Monthly Archives: October 2010

New content added in past few weeks

Here’s an overview of the new content added in the past few weeks. Two collections are of particular note: the Lloyd’s List for 1812, via 1812Privateers.org, and the Dyal Ship Collection. One man, Michael Dun, has digitized and indexed all of the issues of Lloyd’s List for the entire year of 1812. It’s quite a feat. He’s indexed all of the ships and all of the masters for that time, adding up to nearly 26,000 ship citations in all the issues of Lloyd’s List for 1812. He kindly shared his index with me, so I could include links to his resources. Mr. Dun hosts the pages on his servers, and they are accessible to all via that site. While working through the index of ship names that he provided to me, I was able to identify a number of corrections, and I incorporated those into the file I imported.

Working through this file was also an interesting reminder about the challenges we face in trying to make the most of these primary sources. Clearly, the folks who were putting together each issue of Lloyd’s List (it usually came out twice a week, and was published in London) were trying to get information out as quickly as possible, and weren’t too concerned with absolute accuracy, to say nothing of how researchers two centuries later would like them to present information.

As a few examples, each of the following slight spelling variations by the editors are likely the same ship: Misletoe, Misseltoe, and Missletoe (there’s no Mistletoe listed in this year of Lloyd’s!). Or, Nymph, Nymphe, and Nymphen. Or Powhatan, Powahattan, and Powhatton. Or Zenophon and Zenophen, when the proper spelling is Xenophon. Or Tinmouth Castle, most  likely meaning Teignmouth Castle. Or simple errors, like Hepsa instead of Hespa.

Of course, if you’re reading this at a London coffee shop one morning in 1812, you can easily look over these minor errors, and figure out what the editors’ intent was. But for researchers two centuries later, who are trying to mine large amounts of data to see what they can find, these errors cause a problem. So how do we address them? That’s an issue for an upcoming blog post. But, needless to say, we at ShipIndex.org have a solution…

Another interesting addition is the Dyal Ship Collection, but for very different reasons. This is a collection of images and data compiled by a researcher (in this case, a librarian) and added to his institution’s “institutional repository” (IR). An IR is a site, usually maintained by an academic library, where content generated by the institution’s faculty, staff, and students is made available for free. It is, in a large sense, a reaction to the high cost of many academic journals, where an institution’s researchers spend time and money doing and compiling research, then pay to have that published in a scholarly journal, then the institution pays to buy the results back, through a subscription to the journal. The whole discussion is beyond the scope of this blog post, but the point is that IRs are places where interesting and useful information can be stored — but it’s most often quite hidden, unless there’s some effective way of indexing the content.

So, with the encouragement and assistance of the compiler, we’ve created links into the collection of files and images that are stored in Texas Tech University’s institutional repository.
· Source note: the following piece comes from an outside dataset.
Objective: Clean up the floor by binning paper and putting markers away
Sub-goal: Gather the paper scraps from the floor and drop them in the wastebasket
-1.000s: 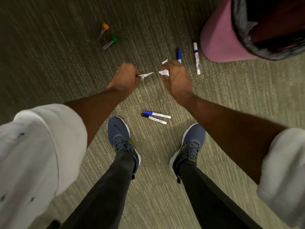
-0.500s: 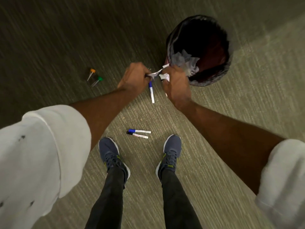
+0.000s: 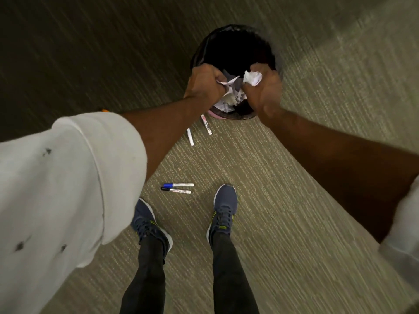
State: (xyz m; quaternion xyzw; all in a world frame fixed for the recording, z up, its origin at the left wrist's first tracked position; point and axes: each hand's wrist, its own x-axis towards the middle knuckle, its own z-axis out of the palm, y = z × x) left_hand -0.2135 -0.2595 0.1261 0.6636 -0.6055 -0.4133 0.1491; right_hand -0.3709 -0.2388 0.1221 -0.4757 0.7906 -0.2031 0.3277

Recently, we’ve heard from others who have data they’d like us to include, and we’re looking at ways of doing that effectively. This is just one example of that.
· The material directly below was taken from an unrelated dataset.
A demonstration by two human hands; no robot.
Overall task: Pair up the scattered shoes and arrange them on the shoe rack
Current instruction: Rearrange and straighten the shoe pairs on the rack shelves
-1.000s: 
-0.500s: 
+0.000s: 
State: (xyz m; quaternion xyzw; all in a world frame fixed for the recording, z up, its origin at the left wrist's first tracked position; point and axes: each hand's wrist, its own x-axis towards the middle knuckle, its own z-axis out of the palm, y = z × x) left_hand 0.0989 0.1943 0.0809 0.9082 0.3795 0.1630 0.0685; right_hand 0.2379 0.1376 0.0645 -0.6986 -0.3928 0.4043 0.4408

Other items we’ve added are mostly more standard print or online collections. The total list is as follows:

If you have maritime content that you’d like to get online, or is online but needs broader publicity, please let us know. We’d love to find a way to help.
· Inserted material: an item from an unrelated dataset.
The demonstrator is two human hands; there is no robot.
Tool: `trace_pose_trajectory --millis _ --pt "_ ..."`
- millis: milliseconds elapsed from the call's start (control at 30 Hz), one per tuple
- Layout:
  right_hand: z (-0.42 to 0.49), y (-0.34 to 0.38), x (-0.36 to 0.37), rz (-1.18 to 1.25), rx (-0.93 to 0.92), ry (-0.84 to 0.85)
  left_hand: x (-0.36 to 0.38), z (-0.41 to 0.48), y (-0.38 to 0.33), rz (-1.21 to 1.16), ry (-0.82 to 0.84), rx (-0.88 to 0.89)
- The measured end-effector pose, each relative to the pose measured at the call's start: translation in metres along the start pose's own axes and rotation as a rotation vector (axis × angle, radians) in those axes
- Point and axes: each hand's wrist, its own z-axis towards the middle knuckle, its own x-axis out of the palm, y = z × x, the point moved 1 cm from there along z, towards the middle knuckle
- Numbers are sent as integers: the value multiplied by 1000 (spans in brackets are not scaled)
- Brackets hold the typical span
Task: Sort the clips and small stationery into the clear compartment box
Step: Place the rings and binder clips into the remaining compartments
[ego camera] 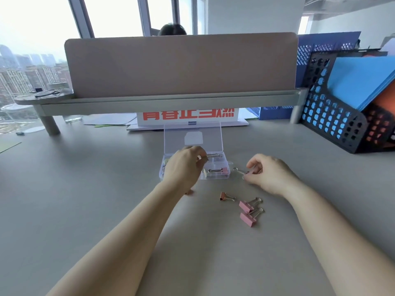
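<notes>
The clear compartment box (227, 167) lies on the grey desk with its lid (193, 135) standing open behind it. My left hand (183, 165) hovers over the box's left half, fingers pinched on a binder clip (212, 155) above a back compartment. A pink clip (222, 170) lies in a front compartment. To the right of the box, my right hand (269, 173) is closed on a binder clip (240, 171) whose wire handle sticks out to the left. Three loose clips lie nearer me: a small orange one (224, 196) and two larger pink ones (246, 206) (248, 219).
A beige partition on a raised shelf (171, 101) runs across the back. A white sign with red characters (188, 116) stands under it behind the box. Black and blue mesh file racks (333, 116) holding blue and orange folders fill the right side. A person's head shows behind the partition.
</notes>
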Motion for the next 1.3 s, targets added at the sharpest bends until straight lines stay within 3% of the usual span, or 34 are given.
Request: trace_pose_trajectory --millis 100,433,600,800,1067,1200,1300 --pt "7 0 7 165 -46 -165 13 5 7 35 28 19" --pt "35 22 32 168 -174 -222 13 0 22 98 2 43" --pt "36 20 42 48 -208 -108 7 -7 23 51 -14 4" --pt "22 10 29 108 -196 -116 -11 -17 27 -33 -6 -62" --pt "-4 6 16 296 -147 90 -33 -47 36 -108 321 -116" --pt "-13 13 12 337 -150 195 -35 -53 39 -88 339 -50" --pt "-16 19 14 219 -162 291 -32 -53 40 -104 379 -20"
Full text links from within ShipIndex

ShipIndex.org links to the full-text for nearly 85% of its citations! Before Mike ran the numbers, I guessed that a conservative estimate on links to full text would be at about 70%, so the 85% number was quite a surprise, but it’s true.

How did we do this? First, we’re linking to lots and lots of content online. There are so many free online resources with information about ships out there, and I feel like I find another one every week. But other than ShipIndex, there’s no place that brings all these resources to one place, and no way to search all of them at once. However, with ShipIndex, that’s what you’re doing. But that doesn’t get one to 85%.

Recently, we started looking for resources in Google Books. The next time you’re searching in ShipIndex and you see a hotlinked page number, try clicking on that page number. It should take you right to the page of the book within Google’s Book Search project.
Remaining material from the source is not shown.